Data block:
══════════

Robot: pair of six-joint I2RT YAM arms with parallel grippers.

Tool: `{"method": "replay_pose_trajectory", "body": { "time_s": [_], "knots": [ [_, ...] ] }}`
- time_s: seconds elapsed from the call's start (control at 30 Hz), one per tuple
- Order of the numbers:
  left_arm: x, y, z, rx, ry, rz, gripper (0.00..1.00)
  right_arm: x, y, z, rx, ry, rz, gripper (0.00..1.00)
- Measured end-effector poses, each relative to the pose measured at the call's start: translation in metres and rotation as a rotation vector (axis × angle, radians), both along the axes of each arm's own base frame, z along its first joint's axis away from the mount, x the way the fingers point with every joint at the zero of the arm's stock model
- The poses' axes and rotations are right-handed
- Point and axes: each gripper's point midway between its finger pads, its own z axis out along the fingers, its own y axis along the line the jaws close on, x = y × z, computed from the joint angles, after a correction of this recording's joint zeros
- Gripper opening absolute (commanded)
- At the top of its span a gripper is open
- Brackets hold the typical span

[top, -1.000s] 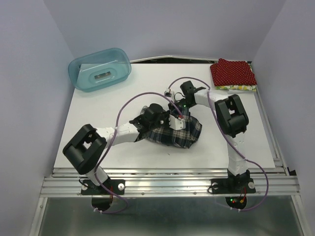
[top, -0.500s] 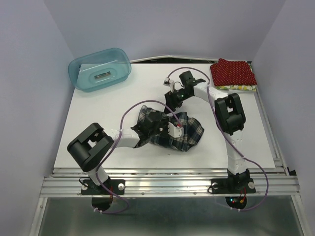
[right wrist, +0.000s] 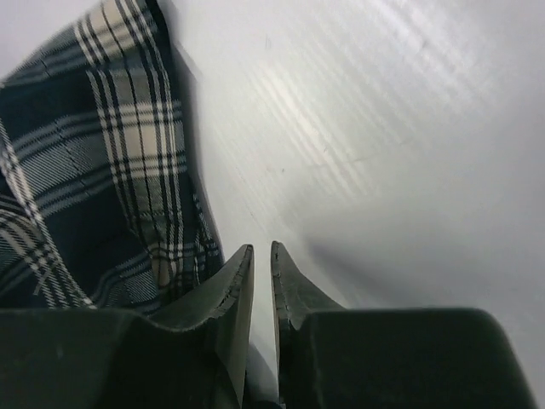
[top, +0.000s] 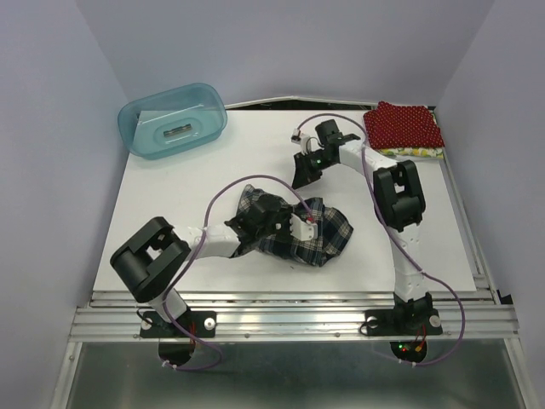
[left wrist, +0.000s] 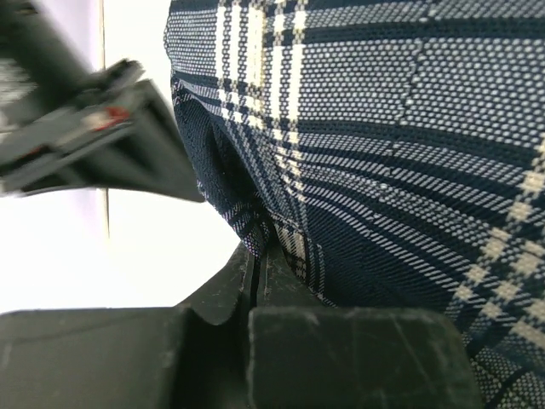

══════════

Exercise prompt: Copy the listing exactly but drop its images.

Written answer:
Robot: pair of six-joint I2RT YAM arms with parallel grippers.

Tool: `{"method": "replay_pose_trajectory", "body": { "time_s": [_], "knots": [ [_, ...] ] }}`
- time_s: seconds elapsed from the call's start (control at 30 Hz), one per tuple
- Order of the numbers:
  left_arm: x, y, z, rx, ry, rz, gripper (0.00..1.00)
  right_arm: x, y, z, rx, ry, rz, gripper (0.00..1.00)
- Measured end-effector poses, each relative to the pose measured at the call's start: translation in metres and rotation as a rotation vector (axis × angle, radians), both along the axes of each arm's own base frame, z along its first joint's axis away from the mount, x the way the fingers point with every joint at the zero of the arm's stock model
- The poses' axes and rotations are right-handed
- Point and axes: each gripper's point midway between its finger pads, its own z axis out along the fingers, its own y axis along the line the jaws close on, x = y × z, computed from the joint angles, after a correction of this recording's joint zeros
- Gripper opening absolute (commanded)
- At the top of its span a gripper is open
- Brackets hold the typical span

[top, -1.000s] 
[top, -0.500s] 
[right wrist, +0.000s] 
[top, +0.000s] 
[left wrist, +0.000s] 

That is the entire output.